◆ **What is required**
Below this line is a set of entries; quote exactly the lines from the line that contains "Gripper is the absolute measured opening" to the line that contains "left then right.", both lines included.
=======
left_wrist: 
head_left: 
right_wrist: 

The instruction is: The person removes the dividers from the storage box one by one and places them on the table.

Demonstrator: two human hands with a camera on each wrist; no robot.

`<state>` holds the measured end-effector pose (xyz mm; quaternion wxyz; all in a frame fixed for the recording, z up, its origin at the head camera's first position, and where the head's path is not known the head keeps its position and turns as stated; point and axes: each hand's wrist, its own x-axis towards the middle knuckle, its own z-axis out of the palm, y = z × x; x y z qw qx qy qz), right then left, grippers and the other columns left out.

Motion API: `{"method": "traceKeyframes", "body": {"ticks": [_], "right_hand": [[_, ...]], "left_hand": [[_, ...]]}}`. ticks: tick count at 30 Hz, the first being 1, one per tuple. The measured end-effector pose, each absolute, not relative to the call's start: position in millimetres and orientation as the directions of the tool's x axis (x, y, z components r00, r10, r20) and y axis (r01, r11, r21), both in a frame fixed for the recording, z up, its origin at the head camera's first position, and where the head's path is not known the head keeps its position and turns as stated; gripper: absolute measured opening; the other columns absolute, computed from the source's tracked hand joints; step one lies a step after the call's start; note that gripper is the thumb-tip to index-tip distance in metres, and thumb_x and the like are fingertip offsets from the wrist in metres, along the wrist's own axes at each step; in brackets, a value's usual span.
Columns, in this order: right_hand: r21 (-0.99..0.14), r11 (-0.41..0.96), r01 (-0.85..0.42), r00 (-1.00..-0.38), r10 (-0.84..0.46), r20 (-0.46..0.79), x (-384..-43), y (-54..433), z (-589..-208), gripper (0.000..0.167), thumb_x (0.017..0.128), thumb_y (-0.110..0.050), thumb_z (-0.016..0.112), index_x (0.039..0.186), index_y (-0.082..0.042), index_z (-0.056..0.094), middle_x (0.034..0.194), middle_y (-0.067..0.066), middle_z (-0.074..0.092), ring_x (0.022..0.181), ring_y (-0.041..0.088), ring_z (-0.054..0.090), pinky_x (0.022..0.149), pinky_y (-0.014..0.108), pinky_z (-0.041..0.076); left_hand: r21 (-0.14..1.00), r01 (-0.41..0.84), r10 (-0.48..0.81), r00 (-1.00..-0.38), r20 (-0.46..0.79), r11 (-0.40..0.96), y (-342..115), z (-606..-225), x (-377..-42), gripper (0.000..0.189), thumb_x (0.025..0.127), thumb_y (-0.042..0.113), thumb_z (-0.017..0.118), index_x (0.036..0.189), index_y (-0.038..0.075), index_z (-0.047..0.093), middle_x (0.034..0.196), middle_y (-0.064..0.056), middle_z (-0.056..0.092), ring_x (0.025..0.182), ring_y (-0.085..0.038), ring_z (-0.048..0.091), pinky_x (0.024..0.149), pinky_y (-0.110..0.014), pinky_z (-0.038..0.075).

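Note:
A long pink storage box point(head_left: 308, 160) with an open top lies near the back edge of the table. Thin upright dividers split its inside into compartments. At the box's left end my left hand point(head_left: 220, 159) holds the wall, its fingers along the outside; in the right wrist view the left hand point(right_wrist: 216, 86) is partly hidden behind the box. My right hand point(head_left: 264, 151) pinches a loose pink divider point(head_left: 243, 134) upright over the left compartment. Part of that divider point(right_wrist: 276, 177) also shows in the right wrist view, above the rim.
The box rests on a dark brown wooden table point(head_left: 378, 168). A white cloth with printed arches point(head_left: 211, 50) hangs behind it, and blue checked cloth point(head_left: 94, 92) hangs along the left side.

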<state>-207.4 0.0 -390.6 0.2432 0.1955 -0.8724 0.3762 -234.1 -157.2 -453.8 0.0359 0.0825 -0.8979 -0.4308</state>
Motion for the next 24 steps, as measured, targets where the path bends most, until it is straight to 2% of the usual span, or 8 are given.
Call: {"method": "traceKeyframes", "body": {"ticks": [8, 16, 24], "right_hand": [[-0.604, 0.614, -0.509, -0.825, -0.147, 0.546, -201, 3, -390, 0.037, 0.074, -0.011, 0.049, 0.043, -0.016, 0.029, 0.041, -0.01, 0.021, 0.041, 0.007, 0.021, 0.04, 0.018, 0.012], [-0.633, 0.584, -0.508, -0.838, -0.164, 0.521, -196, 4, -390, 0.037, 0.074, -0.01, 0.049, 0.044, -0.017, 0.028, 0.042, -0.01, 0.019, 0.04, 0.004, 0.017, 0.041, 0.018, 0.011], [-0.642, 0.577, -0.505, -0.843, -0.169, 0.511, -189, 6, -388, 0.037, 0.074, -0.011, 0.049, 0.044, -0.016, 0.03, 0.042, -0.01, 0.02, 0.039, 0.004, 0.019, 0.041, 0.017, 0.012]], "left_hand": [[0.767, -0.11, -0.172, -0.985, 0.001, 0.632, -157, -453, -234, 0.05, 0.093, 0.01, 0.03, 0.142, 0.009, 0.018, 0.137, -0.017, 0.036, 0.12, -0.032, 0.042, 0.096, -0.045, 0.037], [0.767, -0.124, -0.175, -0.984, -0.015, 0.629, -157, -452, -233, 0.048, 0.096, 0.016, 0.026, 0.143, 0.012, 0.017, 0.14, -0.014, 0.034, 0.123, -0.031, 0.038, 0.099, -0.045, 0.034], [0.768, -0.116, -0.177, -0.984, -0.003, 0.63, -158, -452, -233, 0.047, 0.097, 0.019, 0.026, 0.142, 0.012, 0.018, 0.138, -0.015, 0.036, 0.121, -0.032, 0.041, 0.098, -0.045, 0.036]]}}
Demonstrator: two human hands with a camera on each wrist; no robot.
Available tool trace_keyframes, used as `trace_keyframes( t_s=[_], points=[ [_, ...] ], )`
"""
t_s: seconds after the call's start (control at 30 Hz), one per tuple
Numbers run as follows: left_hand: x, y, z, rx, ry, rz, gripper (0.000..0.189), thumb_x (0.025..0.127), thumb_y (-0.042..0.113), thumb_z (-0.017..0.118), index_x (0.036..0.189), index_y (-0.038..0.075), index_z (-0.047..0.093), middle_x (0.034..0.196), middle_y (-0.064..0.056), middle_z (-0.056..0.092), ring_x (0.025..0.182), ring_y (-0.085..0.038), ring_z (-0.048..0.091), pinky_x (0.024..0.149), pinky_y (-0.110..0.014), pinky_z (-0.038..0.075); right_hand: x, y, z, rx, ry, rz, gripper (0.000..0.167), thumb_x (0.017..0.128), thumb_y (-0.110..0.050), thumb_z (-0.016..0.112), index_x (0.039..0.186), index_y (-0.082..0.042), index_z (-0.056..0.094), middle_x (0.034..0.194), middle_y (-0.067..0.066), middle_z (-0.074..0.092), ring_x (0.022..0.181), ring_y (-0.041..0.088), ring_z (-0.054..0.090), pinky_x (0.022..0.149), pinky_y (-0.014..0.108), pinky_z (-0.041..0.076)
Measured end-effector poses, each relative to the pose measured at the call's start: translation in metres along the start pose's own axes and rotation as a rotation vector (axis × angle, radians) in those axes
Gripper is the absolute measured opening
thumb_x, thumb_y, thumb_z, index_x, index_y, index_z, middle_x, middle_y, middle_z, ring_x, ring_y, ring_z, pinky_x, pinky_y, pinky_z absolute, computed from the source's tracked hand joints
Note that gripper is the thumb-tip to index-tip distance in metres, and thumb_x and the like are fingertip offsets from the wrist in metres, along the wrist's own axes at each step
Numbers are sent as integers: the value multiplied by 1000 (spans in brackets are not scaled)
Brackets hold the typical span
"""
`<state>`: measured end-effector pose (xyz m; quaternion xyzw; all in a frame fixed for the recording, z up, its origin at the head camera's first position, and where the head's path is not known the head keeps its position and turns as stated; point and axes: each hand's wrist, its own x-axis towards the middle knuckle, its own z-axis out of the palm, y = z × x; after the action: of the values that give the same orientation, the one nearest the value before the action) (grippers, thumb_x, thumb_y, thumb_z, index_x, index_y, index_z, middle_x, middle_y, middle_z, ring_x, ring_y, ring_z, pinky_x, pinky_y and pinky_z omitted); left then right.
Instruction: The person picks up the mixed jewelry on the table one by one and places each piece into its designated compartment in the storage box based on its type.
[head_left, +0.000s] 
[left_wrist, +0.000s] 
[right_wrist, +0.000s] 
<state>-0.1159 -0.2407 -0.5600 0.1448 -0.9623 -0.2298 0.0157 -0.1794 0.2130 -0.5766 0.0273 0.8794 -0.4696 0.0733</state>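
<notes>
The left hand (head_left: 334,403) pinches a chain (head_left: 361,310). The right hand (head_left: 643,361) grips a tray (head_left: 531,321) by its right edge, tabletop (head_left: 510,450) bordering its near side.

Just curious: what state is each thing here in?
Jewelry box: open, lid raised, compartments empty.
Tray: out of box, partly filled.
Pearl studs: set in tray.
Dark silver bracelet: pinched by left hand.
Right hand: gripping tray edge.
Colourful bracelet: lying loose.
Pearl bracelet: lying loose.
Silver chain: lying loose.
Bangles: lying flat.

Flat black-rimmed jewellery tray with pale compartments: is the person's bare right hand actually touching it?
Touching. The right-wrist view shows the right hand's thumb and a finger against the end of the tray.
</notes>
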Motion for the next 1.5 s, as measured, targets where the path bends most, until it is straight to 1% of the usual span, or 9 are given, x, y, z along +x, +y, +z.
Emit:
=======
◆ **Written response**
Gripper is the absolute measured opening
thumb_x, thumb_y, thumb_z, index_x, index_y, index_z, middle_x, middle_y, middle_z, ring_x, ring_y, ring_z, pinky_x, pinky_y, pinky_z absolute, computed from the source's tracked hand joints
Note that gripper is the thumb-tip to index-tip distance in metres, and thumb_x and the like are fingertip offsets from the wrist in metres, along the wrist's own axes at each step
Numbers are sent as integers: the value multiplied by 1000 (spans in brackets are not scaled)
Brackets hold the typical span
"""
`<state>`: measured end-effector pose (xyz m; quaternion xyzw; all in a frame fixed for the recording, z up, its origin at the head camera's first position, and where the head's path is not known the head keeps its position and turns as stated; point and axes: each hand's wrist, its own x-axis towards the middle knuckle, its own z-axis out of the palm, y = z × x; after the action: of the values that give the same orientation, the one nearest the value before the action) (grippers, thumb_x, thumb_y, thumb_z, index_x, index_y, index_z, middle_x, middle_y, middle_z, ring_x, ring_y, ring_z, pinky_x, pinky_y and pinky_z omitted); left then right.

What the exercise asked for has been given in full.